We’ve all been there. You’ve written a pretty solid feature and you’re just about done but you keep finding little areas to improve. Those little things that you keep committing such as “cleans up x” or “refactors x to make simpler”. As your deadline approaches your stress level grows, the product owner is getting nervous, and the late nights are inevitable.

Developers Versus Product Owner Priorities

Developer Product Owner
Maintainable It Works
TDD Can add features when business needs change
Fully Documented Is in production creating value
Clean Code  
Uses Best Practices  

So how do we deal with these two differing sets of priorities? I think the first step is to identify that they don’t differ in principle. Many developers (like myself…I’ve got to throw myself under the bus here) will say “The only way to give them what they want is for me to do this right!”. I think the reverse could be said, though. Developers are hired to return value to their organization. They use code to bring this value, but the code is not the product. The result of the code is the value.

Even great code returns no value for the organization until it is deployed into production.

Now let’s not kid ourselves. If there is a bug in the code, fix it. If the code is written poorly, update it. If you’re not proud of it, make it worthy of your talent. But stop seeking to perfect your code before shipping it to production.

Perfect code is only perfect till you look at it again. Just as you wouldn’t nit-pick another developer’s pull request with minor changes, the same applies to reviewing of your own code.

Delivering Value To The Organization

Code is written to be shipped. Unless you’re working on a spike, a proof of concept or some other caveat, let’s keep ourselves on the same page and agree that we’re talking about code that is associated with a ticket that is being written for a feature, enhancement, etc. The instant that your code is deployed to production you have earned your keep. Every minute that you spend nit-picking your code, refactoring this and changing that are minutes that you could be smoke testing, writing meaningful tests to harden your code or simply be moving onto the next ticket.

Actionable Takeaways

So what do you do with this?

Be really proud of what your code does. What your code does is just as, if not more, important than how your code does it. Be proud of the feature you shipped and don’t simply seek satisfaction from the code.

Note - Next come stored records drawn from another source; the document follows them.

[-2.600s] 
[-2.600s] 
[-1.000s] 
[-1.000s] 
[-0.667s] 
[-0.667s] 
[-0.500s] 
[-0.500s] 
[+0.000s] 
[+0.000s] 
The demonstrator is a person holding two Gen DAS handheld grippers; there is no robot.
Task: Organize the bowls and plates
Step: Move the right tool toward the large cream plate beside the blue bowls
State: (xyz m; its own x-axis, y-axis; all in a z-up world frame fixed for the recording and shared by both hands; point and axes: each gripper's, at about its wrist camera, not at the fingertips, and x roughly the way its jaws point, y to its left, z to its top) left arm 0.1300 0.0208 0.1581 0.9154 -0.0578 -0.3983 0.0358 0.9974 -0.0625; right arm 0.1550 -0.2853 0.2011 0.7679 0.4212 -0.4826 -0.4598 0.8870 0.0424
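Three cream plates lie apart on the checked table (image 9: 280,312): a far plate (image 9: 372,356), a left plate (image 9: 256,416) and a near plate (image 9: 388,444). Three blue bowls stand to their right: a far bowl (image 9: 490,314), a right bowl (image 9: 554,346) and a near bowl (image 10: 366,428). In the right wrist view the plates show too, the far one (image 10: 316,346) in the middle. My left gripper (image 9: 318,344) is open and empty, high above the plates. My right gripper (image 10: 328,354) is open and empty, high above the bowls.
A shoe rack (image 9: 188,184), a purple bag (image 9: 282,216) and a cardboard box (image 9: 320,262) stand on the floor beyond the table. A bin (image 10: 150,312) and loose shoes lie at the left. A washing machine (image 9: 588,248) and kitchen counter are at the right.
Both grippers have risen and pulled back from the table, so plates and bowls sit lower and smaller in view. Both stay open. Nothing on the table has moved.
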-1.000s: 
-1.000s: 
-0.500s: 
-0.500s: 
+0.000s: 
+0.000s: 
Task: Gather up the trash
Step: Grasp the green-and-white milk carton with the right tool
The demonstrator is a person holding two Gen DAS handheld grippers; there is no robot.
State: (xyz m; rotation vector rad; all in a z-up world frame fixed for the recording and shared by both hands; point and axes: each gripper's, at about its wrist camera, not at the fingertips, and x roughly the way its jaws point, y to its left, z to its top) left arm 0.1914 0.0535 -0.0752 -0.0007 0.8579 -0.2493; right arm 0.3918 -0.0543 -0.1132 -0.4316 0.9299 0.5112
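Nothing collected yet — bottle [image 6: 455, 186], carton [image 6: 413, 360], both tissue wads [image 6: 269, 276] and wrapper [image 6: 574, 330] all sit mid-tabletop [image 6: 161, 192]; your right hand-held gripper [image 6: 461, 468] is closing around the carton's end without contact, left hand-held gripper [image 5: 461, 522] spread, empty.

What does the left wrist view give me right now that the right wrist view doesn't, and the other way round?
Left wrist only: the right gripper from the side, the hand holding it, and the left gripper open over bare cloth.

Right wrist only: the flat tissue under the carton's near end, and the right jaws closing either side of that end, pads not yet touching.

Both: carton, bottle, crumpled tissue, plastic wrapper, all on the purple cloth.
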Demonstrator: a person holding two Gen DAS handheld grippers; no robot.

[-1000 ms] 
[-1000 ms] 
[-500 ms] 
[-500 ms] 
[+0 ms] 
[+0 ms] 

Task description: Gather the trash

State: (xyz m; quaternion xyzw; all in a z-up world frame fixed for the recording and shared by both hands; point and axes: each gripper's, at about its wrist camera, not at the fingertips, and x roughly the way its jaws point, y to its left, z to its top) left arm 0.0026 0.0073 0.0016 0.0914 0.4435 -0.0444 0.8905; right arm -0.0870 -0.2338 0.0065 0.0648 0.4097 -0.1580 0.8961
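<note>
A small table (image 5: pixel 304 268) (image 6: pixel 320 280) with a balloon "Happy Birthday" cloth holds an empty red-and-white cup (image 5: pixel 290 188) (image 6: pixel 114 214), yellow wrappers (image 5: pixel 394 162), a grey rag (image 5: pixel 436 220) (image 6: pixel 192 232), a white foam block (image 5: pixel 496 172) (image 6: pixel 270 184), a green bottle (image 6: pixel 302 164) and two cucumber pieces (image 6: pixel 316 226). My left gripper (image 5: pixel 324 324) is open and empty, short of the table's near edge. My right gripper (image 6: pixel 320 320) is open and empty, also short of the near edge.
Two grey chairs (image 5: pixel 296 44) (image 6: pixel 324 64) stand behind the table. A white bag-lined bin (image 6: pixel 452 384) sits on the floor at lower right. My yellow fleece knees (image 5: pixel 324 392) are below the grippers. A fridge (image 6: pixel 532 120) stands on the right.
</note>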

Don’t shame product owners for wanting your code in production. Saying “you don’t understand why this is taking so long” is not an option. If they don’t understand, it is for you to help them understand.

Understand the business wants good code written just as much as you do. I’ve never heard a product owner ask me to write worse code. Don’t be silly! Just because they question to need to write tests or clean code up doesn’t mean they’re asking you to ship bad code. They’re just wanting code shipped.

Don’t forget about maintainability. As I’m encouraging you to stop striving for perfect code, I don’t mean to implying you should write anything but your best. Also, do be aware of your code becoming debt. I highly recommend this read from RJ’s blog about technical debt.